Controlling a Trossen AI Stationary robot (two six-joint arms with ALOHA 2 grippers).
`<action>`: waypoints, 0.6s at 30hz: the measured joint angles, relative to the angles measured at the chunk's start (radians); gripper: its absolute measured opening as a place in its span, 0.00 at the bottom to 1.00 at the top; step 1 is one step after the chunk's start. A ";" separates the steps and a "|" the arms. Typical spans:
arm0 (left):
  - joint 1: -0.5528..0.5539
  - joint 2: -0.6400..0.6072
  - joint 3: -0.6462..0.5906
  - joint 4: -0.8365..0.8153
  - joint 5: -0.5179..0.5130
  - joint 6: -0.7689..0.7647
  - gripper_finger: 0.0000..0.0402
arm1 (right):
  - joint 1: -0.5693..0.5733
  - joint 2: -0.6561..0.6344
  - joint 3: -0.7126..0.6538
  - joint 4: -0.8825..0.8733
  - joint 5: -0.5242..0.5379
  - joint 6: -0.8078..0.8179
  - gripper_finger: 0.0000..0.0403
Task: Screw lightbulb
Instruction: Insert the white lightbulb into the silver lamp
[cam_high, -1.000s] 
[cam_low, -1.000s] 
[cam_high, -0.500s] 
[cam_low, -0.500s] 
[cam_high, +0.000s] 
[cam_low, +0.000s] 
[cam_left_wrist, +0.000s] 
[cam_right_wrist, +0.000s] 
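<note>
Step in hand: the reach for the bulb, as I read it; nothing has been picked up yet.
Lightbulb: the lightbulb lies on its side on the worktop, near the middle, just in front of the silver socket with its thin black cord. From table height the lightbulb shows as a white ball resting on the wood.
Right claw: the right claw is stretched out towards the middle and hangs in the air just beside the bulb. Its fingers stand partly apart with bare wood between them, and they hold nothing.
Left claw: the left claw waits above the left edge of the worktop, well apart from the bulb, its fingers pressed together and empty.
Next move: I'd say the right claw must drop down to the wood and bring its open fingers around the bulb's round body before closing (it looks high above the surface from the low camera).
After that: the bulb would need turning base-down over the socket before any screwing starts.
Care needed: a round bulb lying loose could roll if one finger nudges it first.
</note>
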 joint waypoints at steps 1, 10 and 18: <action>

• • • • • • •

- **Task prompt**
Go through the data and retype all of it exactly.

- **Written reply**
Controlling a Trossen AI Stationary robot (two six-joint arms with ALOHA 2 grippers).
`<action>`: waypoints, 0.6s at 30hz: the measured joint angles, relative to the angles measured at the chunk's start (radians); gripper: its absolute measured opening as a place in its span, 0.00 at the bottom to 1.00 at the top; step 1 is one step after the chunk's start. A ";" separates the steps and a "|" the arms. Typical spans:
arm0 (left):
  - joint 1: -0.5528..0.5539
  - joint 2: -0.6400..0.6072
  - joint 3: -0.6462..0.5906
  - joint 4: -0.8365..0.8153
  - joint 5: -0.5179..0.5130
  - joint 6: -0.7689..0.7647
  - gripper_finger: 0.0000..0.0402
arm1 (right):
  - joint 1: -0.5693..0.5733
  - joint 2: -0.6561..0.6344
  - joint 3: -0.7126..0.6538
  - joint 4: -0.8825..0.8733
  - joint 5: -0.5242..0.5379
  - joint 6: -0.8078..0.8179
  - gripper_finger: 0.0000..0.0403
Task: Screw lightbulb
Instruction: Insert the white lightbulb into the silver lamp
[cam_high, -1.000s] 
[cam_low, -1.000s] 
[cam_high, -0.500s] 
[cam_low, -0.500s] 
[cam_high, +0.000s] 
[cam_low, +0.000s] 
[cam_left_wrist, +0.000s] 
[cam_right_wrist, +0.000s] 
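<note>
Step in hand: the reach for the bulb, as I read it; nothing has been picked up yet.
Lightbulb: the lightbulb lies on its side on the worktop, near the middle, just in front of the silver socket with its thin black cord. From table height the lightbulb shows as a white ball resting on the wood.
Right claw: the right claw is stretched out towards the middle and hangs in the air just beside the bulb. Its fingers stand partly apart with bare wood between them, and they hold nothing.
Left claw: the left claw waits above the left edge of the worktop, well apart from the bulb, its fingers pressed together and empty.
Next move: I'd say the right claw must drop down to the wood and bring its open fingers around the bulb's round body before closing (it looks high above the surface from the low camera).
After that: the bulb would need turning base-down over the socket before any screwing starts.
Care needed: a round bulb lying loose could roll if one finger nudges it first.
</note>
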 joint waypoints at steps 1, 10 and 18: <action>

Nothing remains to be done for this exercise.